Design 1: Designing a Chat System like WhatsApp
Let’s walk through the step-by-step system design of a messaging platform similar to WhatsApp.
Step 1: Define Functional Requirements
- Real-time messaging (text, voice, and video)
- Group chat support
- Status sharing (text, photo, video)
- End-to-end encryption
- Voice and video calls
- File/media/document sharing
Step 2: Define Non-Functional Requirements
- Scalability: System must handle billions of users
- Reliability: High uptime and minimal failure
- Security: Data encryption and secure communication
- Low Latency: Near-instant message delivery
- Cross-Platform Support: Web, Android, iOS, etc.
- Massive data storage and retrieval
Step 3: Estimate Traffic
- User base: 2 billion
- Active users: ~500 million (25%)
- Average messages/user/day: 30
- Total messages/day: 500M × 30 = 1.5 billion
Step 4: Estimate Storage
- Average message size: 50 KB
- Total storage/day: 1.5B × 50 KB = 75 PB
- Undelivered message storage (10%): 7.5 PB/day
- Retention (30 days): 7.5 PB × 30 = 225 PB
Step 5: Define API Services
- User Authentication (login, registration, OTP, profile)
- Message CRUD operations
- Media upload/download APIs
- Search and filtering APIs
- Push notification APIs
Step 6: High-Level Architecture
- Client App: Sends and receives messages using persistent WebSocket connections
- API Gateway: Manages requests for user authentication, message history, and media operations
- Auth Service: Handles registration, login, and token validation
- Messaging Service: Orchestrates chat flow and forwards real-time messages via WebSocket
- Presence Service: Tracks online/offline status and last seen
- Media Service: Uploads, stores, and serves media using object storage (e.g., AWS S3)

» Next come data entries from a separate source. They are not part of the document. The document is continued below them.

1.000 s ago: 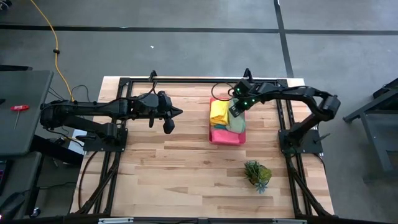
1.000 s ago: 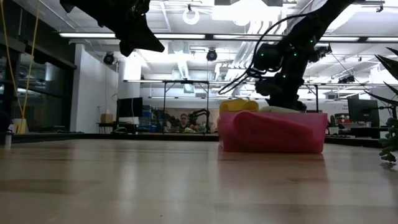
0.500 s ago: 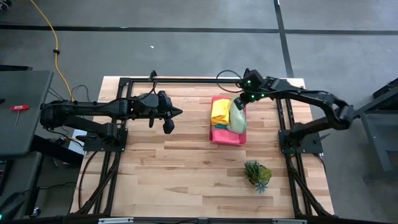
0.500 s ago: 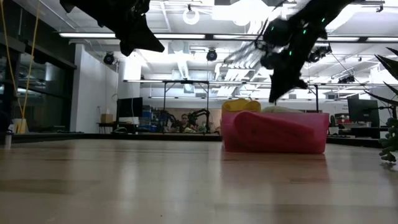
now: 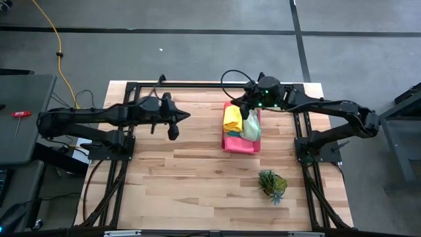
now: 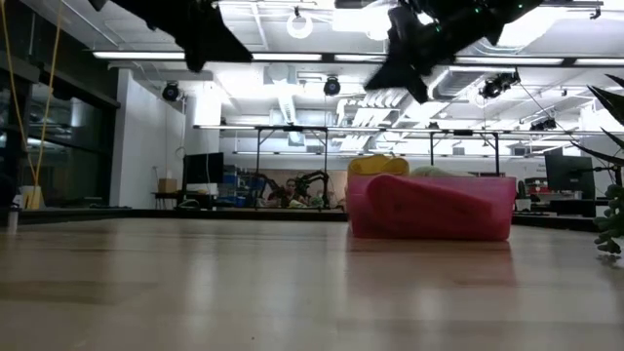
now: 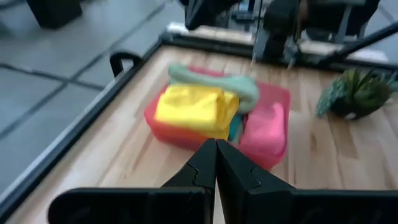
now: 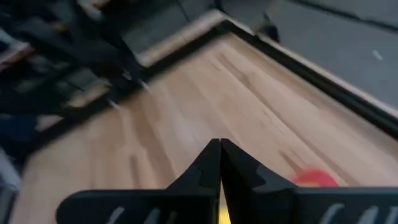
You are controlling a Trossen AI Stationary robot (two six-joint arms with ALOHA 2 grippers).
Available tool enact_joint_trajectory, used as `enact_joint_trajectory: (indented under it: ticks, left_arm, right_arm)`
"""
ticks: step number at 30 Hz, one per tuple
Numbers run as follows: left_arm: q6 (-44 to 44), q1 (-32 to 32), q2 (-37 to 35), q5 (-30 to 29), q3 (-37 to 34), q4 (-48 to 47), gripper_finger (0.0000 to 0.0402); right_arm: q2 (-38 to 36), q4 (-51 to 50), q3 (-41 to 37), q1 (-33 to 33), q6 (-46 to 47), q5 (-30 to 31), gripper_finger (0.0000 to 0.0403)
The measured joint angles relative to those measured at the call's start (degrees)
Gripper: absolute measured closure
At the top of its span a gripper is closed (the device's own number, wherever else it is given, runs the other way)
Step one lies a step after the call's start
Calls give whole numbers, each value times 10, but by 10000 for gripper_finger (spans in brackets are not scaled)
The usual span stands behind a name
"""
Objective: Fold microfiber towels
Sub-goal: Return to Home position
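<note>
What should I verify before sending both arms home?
1. Right gripper shut, empty, high above the pink tray: ok.
2. Left gripper shut, empty, over the table left of the tray: ok.
3. Pale green towel inside the tray, beside the yellow towel: ok.
4. All five towels in: cannot tell; only one pale green, the yellow, a pink towel and a sliver of teal towel show.
5. No towel on the table: ok.
6. Plant apart from both arms: ok.
</note>
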Motion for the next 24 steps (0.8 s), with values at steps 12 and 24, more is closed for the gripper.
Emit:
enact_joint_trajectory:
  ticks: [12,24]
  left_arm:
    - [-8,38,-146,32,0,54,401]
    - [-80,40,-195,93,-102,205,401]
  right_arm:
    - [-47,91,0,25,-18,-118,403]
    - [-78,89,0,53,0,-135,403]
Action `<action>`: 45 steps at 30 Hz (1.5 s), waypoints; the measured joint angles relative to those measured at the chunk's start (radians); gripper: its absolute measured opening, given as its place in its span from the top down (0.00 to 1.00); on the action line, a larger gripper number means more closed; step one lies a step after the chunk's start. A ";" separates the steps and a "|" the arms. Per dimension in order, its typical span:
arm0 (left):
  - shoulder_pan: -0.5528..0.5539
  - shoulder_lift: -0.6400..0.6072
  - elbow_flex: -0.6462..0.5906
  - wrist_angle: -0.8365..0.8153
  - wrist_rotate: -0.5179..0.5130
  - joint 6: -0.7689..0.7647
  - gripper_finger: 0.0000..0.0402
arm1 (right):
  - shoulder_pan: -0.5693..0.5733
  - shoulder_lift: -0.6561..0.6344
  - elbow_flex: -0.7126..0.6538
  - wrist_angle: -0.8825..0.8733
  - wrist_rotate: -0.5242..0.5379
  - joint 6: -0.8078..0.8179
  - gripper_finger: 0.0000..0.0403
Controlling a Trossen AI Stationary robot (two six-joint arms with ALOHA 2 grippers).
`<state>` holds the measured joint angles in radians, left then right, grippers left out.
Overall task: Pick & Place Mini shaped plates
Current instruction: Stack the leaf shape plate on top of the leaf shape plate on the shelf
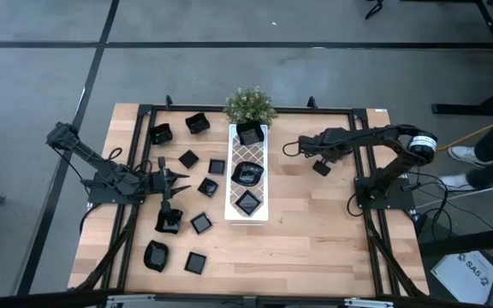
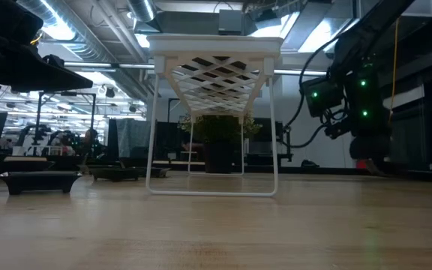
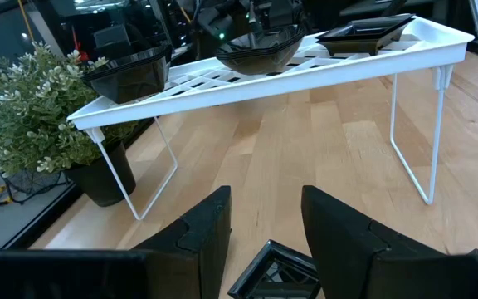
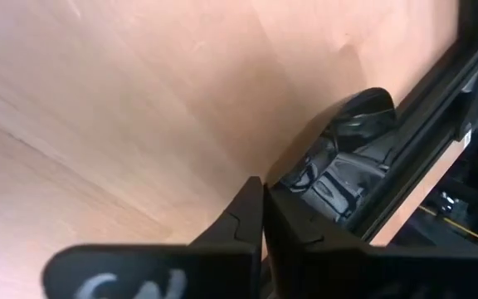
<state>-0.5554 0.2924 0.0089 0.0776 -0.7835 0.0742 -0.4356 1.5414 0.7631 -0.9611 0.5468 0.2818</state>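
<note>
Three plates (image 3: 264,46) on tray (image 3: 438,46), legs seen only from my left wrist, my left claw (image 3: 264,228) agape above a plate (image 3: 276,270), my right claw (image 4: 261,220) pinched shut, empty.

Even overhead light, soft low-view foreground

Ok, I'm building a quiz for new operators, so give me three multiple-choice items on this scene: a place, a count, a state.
1. Where is the potted plant? A just beyond one end of the white tray; B on the tray; C by the right arm's base.
2. How many black dishes are on the tray? A one; B three; C six.
3. The right gripper, its jaws? A wide open; B shut, empty; C shut on a dish.
Key: A, the high view shows it off the tray's end; B, three sit along it; B, the wrist view shows them pressed together.
</note>
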 joint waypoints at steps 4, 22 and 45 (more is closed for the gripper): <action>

- Message Queue: (Kafka/RabbitMQ) Enables async delivery and retry handling
- NoSQL Database: Stores chat messages and metadata (e.g., DynamoDB or Cassandra)
- Search Index: Enables message and user search (e.g., Elasticsearch)
Step 7: Key Architectural Decisions
- Database: Use scalable NoSQL DB (e.g., Cassandra, DynamoDB) for messages
- Media Storage: Use object storage like AWS S3 or GCP Cloud Storage
- Real-Time: Use WebSockets or MQTT for real-time messaging
- Encryption: End-to-end encryption using protocols like Signal
- Scalability: Use load balancers, CDN, and horizontal scaling for services
Step 8: Additional Considerations
- Message queues (e.g., Kafka, RabbitMQ) for asynchronous processing
- Rate limiting and spam detection
- Monitoring and logging with observability stack
- Data retention and GDPR compliance
Conclusion
Designing a large-scale chat system requires careful planning of architecture, scalability, data management, and real-time performance. Every decision has trade-offs, and understanding the scale and use case is crucial.